Decoction is the traditional method for brewing a hefe - if you boil it down, you also have to watch that you're not reducing it too much, your color will darken and you may end up with higher than expected abv.
Keeping the abv low and flavors right will be tough - you may end up with what tastes like watered down hefe.
THIS ^
 
I think the non alcoholic Hefes are actually normal Hefes which have their alcohol removed by heat or other processes.

They taste all right, not great but all right. My favourite non alcoholic hefe is from Schneider's. But also paulaner and Erdinger are quite all right.
TL/DR: Your best bet to get low alcohol beer (other than lower OG) is vacuum distillation. Here is a Reddit thread discussing it. And a BYO article. Good luck!

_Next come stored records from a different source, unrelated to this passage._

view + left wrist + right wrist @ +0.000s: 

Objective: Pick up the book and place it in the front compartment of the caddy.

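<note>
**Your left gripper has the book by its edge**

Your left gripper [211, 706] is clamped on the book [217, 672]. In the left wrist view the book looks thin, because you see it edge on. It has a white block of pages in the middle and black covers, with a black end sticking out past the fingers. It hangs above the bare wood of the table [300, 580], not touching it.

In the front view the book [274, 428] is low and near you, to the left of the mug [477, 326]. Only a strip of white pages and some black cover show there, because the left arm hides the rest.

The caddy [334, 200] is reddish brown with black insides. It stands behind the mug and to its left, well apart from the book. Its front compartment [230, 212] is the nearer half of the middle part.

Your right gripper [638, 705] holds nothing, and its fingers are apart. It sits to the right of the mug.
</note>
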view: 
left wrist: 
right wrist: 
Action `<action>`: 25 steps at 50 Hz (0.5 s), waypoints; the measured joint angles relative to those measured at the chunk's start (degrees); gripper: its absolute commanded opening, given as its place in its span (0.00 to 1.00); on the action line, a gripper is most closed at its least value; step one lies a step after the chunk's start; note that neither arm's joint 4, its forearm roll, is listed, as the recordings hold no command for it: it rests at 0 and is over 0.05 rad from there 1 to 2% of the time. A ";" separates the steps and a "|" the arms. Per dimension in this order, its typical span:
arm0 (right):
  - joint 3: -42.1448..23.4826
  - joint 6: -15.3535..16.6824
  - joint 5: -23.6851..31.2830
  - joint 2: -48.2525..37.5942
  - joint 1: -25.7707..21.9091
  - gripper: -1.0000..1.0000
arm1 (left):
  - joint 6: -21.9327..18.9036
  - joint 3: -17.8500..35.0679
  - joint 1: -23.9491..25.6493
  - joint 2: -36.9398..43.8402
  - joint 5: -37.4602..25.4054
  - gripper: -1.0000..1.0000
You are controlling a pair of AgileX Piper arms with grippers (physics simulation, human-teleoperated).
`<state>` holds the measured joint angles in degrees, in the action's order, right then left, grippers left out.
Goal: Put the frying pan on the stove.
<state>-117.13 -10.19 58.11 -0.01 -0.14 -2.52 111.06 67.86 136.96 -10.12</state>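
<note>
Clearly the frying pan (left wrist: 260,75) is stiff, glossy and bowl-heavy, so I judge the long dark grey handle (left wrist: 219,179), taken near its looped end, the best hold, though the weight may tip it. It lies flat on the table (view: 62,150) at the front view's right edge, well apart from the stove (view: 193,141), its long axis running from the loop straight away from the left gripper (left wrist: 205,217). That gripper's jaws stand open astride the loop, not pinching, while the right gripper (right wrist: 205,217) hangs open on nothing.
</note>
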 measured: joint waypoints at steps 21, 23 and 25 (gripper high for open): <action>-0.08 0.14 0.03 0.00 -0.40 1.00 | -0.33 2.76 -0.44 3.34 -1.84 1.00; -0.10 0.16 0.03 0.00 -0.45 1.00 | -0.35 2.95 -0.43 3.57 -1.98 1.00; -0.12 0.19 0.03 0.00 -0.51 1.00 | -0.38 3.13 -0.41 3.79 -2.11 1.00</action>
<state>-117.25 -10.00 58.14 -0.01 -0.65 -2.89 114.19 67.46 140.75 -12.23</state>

Yes, non-alcoholic beer, in general, requires one of three alcohol removal processes, all three with moderate to significant tradeoffs.
1) Heat distillation - heating the beer post-fermentation to remove alcohol. This is basically just getting the alcohol to evaporate. Since alcohol has a lower boiling point than water (all that triple point stuff from chemistry), alcohol evaporates faster than water and thereby concentrates the water in what is left behind...the stuff you want to drink. This is bad for flavors in general. It strips all the high aroma and flavors off in addition to alcohol since they also have lower boiling points than water (which is why you smell them readily.) Heat damages the beer too. This is something you could do at home and is relatively cheap equipment-wise.

2) Vacuum distillation - with or without milder heating, this is pulling a vacuum to accomplish the same thing. Just like when you boil beer in Denver rather than San Diego, lower pressure results in lower boiling temperatures. So pull a vacuum and you can get beer to 'boil' as low as 120F. Much better than Heat Distillation and the way many commercial examples were done for years. It still strips off the low boiling point compounds (like some hop aromas), but it doesn't heat-damage the beer through accelerated aging/oxidation. Way more difficult to do at home, but an enterprising and serious home brewer should be able to pull it off with some expense.

3) Reverse Osmosis - Just like removing ions from water for brewing, you can pick an RO membrane that will allow you to concentrate water and alcohol on one side of a membrane, returning the other stuff (proteins, flavor compounds, etc), then using a second RO loop to separate the alcohol and water and putting the water back with the other stuff. By far the best method of dealcoholizing, but very expensive. The membranes themselves put this out of the realm of all but the most serious and, frankly, rich home brewers. High pressure pumps, two RO loops, lots of maintenance. Alfa Laval will be happy to sell you a unit starting in the low six figures. Low oxygen pick-up and low temperatures (55F) mean this is how all good DA beer is made.

If you are eager to give it a go, read up on vacuum distillation. I'd be surprised if some home-brewer hasn't attempted over the years. We can hope that they captured their experience to share with future home-brewing generations!